Chippy, Jr., at once let out a frightened cry.
“Stop! stop!” he begged. “I don’t know what the trouble is, but I feel as if I should break in two!”
“Well! well!” exclaimed Rusty Wren. And then to his wife he said: “Were you pushing or pulling?”
“Pulling!” she explained. “I was tugging on his coat-tails.”
“Ah! That was the trouble,” Rusty told poor Chippy, Jr., who looked quite distressed. “I was trying to pull you out; and she was trying to pull you in. But you mustn’t mind a little mistake like that.”
“Very well!” said Chippy, Jr., meekly. “But please don’t do it again!”
“Now——” Rusty directed his wife, so that she might understand clearly what was required of her—“now you must push while I pull.”
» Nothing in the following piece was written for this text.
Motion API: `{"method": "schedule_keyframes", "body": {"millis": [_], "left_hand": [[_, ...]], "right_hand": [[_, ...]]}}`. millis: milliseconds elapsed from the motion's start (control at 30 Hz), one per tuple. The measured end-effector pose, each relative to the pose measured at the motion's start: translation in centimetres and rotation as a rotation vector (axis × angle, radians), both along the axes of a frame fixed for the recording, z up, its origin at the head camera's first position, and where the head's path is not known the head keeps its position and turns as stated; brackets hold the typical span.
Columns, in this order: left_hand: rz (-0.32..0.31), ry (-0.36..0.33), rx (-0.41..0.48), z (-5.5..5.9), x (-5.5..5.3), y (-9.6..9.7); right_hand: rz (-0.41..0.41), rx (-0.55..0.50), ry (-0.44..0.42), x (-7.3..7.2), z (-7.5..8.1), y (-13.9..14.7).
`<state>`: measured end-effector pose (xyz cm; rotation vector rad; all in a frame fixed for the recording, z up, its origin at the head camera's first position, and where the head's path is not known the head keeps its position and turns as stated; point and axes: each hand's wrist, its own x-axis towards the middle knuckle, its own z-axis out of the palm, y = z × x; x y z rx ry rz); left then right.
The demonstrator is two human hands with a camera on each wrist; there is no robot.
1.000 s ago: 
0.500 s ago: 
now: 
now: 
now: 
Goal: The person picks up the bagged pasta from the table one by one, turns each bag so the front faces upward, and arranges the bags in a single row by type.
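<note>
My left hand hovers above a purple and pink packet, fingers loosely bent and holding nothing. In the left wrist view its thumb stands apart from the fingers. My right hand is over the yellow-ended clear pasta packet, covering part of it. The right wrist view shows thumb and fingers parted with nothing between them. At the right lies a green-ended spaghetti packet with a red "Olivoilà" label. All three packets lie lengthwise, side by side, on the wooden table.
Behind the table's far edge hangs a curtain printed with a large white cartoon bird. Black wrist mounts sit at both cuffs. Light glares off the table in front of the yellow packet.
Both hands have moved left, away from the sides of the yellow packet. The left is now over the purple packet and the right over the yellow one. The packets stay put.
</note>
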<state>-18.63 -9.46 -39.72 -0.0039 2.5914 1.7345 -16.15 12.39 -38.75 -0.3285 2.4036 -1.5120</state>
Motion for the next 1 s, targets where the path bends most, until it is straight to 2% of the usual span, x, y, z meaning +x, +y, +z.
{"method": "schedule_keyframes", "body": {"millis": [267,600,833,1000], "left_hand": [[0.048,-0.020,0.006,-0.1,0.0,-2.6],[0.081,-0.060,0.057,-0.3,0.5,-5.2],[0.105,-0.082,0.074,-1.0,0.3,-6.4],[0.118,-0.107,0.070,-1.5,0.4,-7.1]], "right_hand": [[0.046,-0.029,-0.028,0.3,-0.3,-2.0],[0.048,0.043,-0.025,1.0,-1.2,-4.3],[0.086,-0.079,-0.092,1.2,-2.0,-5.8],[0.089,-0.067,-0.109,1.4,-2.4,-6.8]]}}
All their efforts, however, failed to move the unfortunate Chippy, Jr. He remained wedged tightly in the doorway. And at last Rusty declared that they might as well stop trying to get him through it.
“What you must do now,” he directed his wife, “is to pull on Chippy, Jr.’s, coat-tails, while I push against his head. And in that way we may be able to clear our doorway.”
That plan worked better. In a short time Mr. Chippy’s unlucky son suddenly slipped backward, knocking Mrs. Rusty Wren flat on her back. And Rusty himself tumbled into the house and fell on top of the heap.